Browne, the defense attorney, said he’s been retained by Harris-Moore’s relatives, but the fugitive has not sought his counsel.
“I have yet to hear from him,” he said.
Harris-Moore currently faces a single federal charge in connection with a stolen plane that crashed near Granite Falls late last year. He’s also charged in Washington state courts in Island and San Juan counties, as well as in Nebraska.
Harris-Moore likely will face numerous additional charges as police in eight states, Canada and the Bahamas assemble evidence and present it to prosecutors.
The arrest in the Bahamas ended a two-year crime spree.

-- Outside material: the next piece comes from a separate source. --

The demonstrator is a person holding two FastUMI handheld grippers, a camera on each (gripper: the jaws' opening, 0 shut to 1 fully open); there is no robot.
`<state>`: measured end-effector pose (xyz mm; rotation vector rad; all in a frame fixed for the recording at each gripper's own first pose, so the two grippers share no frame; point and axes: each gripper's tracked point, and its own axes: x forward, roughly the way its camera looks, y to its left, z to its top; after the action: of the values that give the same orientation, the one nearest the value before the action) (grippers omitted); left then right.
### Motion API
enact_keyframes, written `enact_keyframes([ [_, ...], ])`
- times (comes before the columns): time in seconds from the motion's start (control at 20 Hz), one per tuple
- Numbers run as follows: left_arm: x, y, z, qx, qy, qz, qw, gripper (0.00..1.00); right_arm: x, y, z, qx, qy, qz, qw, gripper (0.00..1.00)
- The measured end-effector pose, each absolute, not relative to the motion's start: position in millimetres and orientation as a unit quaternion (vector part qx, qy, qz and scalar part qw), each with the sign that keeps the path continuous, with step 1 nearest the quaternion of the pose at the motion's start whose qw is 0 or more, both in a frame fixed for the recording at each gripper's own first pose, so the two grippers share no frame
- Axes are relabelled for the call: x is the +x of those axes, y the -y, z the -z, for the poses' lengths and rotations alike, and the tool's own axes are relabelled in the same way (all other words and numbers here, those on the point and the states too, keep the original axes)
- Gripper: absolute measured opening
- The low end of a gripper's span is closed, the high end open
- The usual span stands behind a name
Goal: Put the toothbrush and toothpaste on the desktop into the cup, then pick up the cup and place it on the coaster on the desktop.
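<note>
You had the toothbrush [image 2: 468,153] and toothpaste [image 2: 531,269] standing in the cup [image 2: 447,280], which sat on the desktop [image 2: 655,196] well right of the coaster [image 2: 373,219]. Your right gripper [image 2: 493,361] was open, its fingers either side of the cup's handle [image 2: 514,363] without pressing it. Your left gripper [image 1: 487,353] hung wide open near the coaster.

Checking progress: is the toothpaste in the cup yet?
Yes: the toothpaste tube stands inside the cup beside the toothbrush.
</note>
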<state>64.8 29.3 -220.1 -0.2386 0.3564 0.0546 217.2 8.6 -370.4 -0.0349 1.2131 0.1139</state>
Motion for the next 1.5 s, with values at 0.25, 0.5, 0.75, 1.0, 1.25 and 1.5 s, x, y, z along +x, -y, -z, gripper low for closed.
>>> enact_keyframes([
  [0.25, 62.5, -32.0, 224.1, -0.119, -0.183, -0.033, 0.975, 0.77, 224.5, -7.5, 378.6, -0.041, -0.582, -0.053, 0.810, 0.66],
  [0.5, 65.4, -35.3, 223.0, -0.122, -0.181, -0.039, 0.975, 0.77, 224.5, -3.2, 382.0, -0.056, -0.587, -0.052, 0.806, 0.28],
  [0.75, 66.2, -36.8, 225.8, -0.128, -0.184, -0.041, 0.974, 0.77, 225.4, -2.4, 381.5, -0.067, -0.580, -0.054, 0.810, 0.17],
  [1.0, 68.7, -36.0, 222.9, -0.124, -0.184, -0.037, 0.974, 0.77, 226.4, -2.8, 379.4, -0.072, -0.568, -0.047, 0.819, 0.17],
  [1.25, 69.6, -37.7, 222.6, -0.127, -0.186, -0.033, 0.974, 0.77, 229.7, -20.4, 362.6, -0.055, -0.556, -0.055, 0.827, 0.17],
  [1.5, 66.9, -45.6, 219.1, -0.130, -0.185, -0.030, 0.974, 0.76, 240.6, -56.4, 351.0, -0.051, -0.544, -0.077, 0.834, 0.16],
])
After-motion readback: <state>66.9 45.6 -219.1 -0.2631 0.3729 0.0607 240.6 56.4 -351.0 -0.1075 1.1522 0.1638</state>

Harris-Moore is a prime suspect in more than 70 crimes, federal officials said.
In Warrenton, Ore., Police Chief Matt Workman said his detectives still are waiting for analysis of physical evidence taken from a burglary and theft June 1 at the Astoria Regional Airport.
“I will also check with our district attorney to determine if they want to pursue a case with the circumstantial evidence we have,” Workman said. “Of course, that will be solely up to them as to whether or not to charge anyone for any crime. I have also turned our reports and evidence over to the FBI if they would choose to charge him on their level.”
Emily Langlie, a spokeswoman for the U.S. Attorney’s Office in Seattle, said she expects U.S. officials will seek to extradite Harris-Moore after criminal proceedings conclude in the Bahamas.
Once repatriated, Harris-Moore will be taken to a federal detention center in Sea-Tac, she said.
“There will be no jailhouse interviews here,” Langlie said.
Browne said he would argue to consolidate all the U.S. criminal proceedings in federal court, if he represents the defendant.
Island County Prosecutor Greg Banks said Monday he believes the oldest cases against Harris-Moore should take precedence. He’s had charges pending against Harris-Moore since 2008 for crimes committed when he escaped custody.
“I would hope that the cases are handled in chronological order,” Banks said. “Older cases are more urgent, because witnesses and evidence tend to get stale as time goes on.”
Banks said he plans to discuss his Harris-Moore case this week with federal prosecutors.
Word of the teen’s arrest sparked intense media attention around the world and on the Internet.
“Free Colton” T-shirts now are being sold at some Web sites.